CFASL: Composite Factor-Aligned Symmetry Learning for Disentanglement in Variational AutoEncoder

Abstract

Symmetries of input and latent vectors have provided valuable insights for disentanglement learning in VAEs. However, only a few works were proposed as an unsupervised method, and even these works require known factor information in the training data. We propose a novel method, Composite Factor-Aligned Symmetry Learning (CFASL), which is integrated into VAEs for learning symmetry-based disentanglement in unsupervised learning without any knowledge of the dataset factor information. CFASL incorporates three novel features for learning symmetry-based disentanglement: 1) Injecting inductive bias to align latent vector dimensions to factor-aligned symmetries within an explicit learnable symmetry code-book 2) Learning a composite symmetry to express unknown factors change between two random samples by learning factor-aligned symmetries within the codebook 3) Inducing a group equivariant encoder and decoder in training VAEs with the two conditions. In addition, we propose an extended evaluation metric for multi-factor changes in comparison to disentanglement evaluation in VAEs. In quantitative and in-depth qualitative analysis, CFASL demonstrates a significant improvement of disentanglement in single-factor change, and multi-factor change conditions compared to state-of-the-art methods.

Figures (14)

• Figure 1: Distribution of latent vectors for dimensions responsible for Shape, X-pos, and Y-pos factors in the dSprites dataset. The groupified-VAE method is applied to $\beta$-TCVAE because this model shows a better evaluation score.
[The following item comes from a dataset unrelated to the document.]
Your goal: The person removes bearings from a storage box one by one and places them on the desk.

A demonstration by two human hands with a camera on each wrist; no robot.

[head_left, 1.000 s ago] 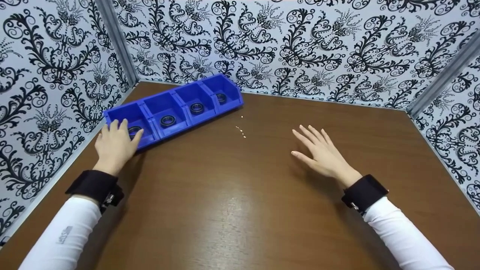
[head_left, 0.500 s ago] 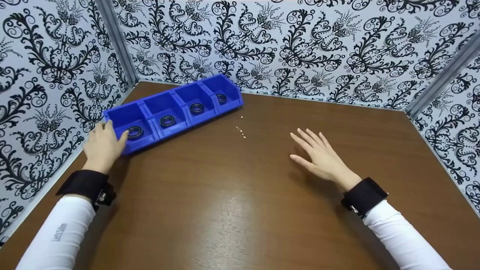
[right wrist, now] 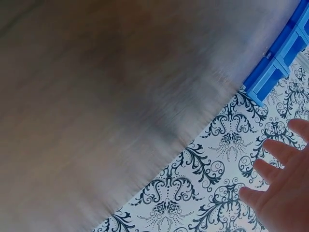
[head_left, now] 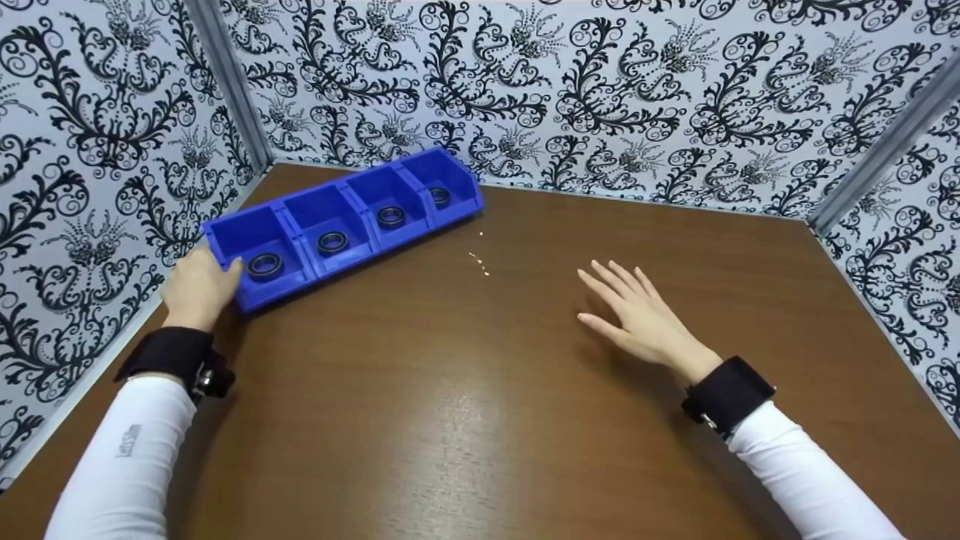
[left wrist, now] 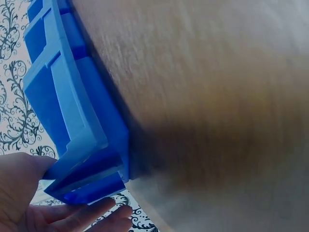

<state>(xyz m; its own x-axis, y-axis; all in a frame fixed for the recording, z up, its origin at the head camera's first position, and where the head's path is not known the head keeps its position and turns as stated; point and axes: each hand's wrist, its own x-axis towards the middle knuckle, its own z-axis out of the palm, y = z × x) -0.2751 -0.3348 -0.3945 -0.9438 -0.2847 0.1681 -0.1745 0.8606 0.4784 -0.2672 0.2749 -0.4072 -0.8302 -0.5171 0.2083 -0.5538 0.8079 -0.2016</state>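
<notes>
A blue parts bin (head_left: 352, 260) with several compartments stands slanted at the back left of the table. One black-rimmed ball bearing (head_left: 265, 277) lies in its nearest compartment, and each of the others holds a similar ring. My left hand (head_left: 196, 289) grips the bin's near left end. In the left wrist view, the end wall of the bin (left wrist: 79, 166) sits between the thumb and the fingers (left wrist: 82, 217); the fingers are partly hidden in the head view. My right hand (head_left: 645, 322) hovers over the right half of the table, fingers spread and holding nothing.
The brown wooden table (head_left: 465, 375) carries a few small pale specks (head_left: 480, 262) near its middle. Patterned wall panels (head_left: 600, 90) enclose it at the back and sides, with grey metal posts (head_left: 229, 82) at the corners. The bin's far end is near the back wall.
My left hand has moved from above the nearest compartment leftward and down to the bin's left end, where it now grips. The right hand has barely shifted.
</notes>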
The results show disentanglement for shape from the combination of the other two factors by coloring three shapes (square, ellipse, and heart) as red, blue, and green color, respectively. Each 3D plot shows the whole distribution. We fix Scale and Orientation factor values, and plot randomly sampled 640 inputs (20.8$\%$ of all possible observations ($32\times 32\times 3 = 3,072$)). We select the dimensions responsible for the factors by selecting the largest value of the Kullback-Leibler divergence between the prior and the posterior. Cont.-VAE is a Control-VAE.
• Figure 2: The overall architecture of the proposed method. $\longleftrightarrow$ refers to a loss function. 1) A pair of images (e.g., differences between two images are in the x- and y-position) is given, and the goal of the model is to represent the differences on the latent vector space, called the composite symmetry$g_c$ for disentangled representations. 2) The codebook is designed to represent the composite symmetry $g_c$. 3) Each section of the codebook is separated to affect a single factor e.g., the $i^{th}$ section affects the x-position, and the $j^{th}$ section affects the y-position of images. 4) Each section consists of Lie algebra to provide diversity of symmetries. 5) As shown in (b), each loss optimizes the codebook to guarantee the 3) as follows: i) symmetries from the same section affect the same factor through the parallel loss $\mathcal{L}_{pl}$ (e.g., symmetries from $i^{th}$ section $exp(\mathfrak{g}^i_k)$ only affects the x-position), ii) each section affects different factors by the perpendicular loss $\mathcal{L}_{pd}$ (e.g., symmetry from $i^{th}$ and $j^{th}$ section $g_c^i$ and $g_c^j$ affect x-position and y-position respectively), and iii) each section changes a single dimension of latent vectors for disentangled representation by the sparsity loss $\mathcal{L}_s$. 6) $attn$ ensures diversity in symmetries representation, and $p_s$ predicts the activated section, in this case, $i^{th}$ and $j^{th}$ sections for x- and y-position differences. 7) The model then represents the composite symmetry $g_c$. 8) Lastly, model optimizes the $\mathcal{L}_{ee}$ to match $g_c z_1$($=z^\prime_2$) and $z_2$, and $\mathcal{L}_{de}$ to match the $x_1$ and $p_\theta (g_c \circ q_\phi(x_2))$ to inject the inductive bias.
• Figure 3: Roles of parallel, perpendicular, and sparsity loss on symmetries in the codebook for adjusting representation change. Parallel loss is for symmetries of the same section, and perpendicular loss is for different sections. Each axis (x and y) only affects a single factor.
• Figure 4: Loss curves: 1) HT: hyper-parameter tuning ($\epsilon \in \{0.01, 0.1, 1.0 \}$) with $\beta$-TCVAE based CFASL. 2) AB: ablation study with $\beta$-VAE based CFASL.
• Figure 5: Heatmaps of Eigenvectors for latent vector representations.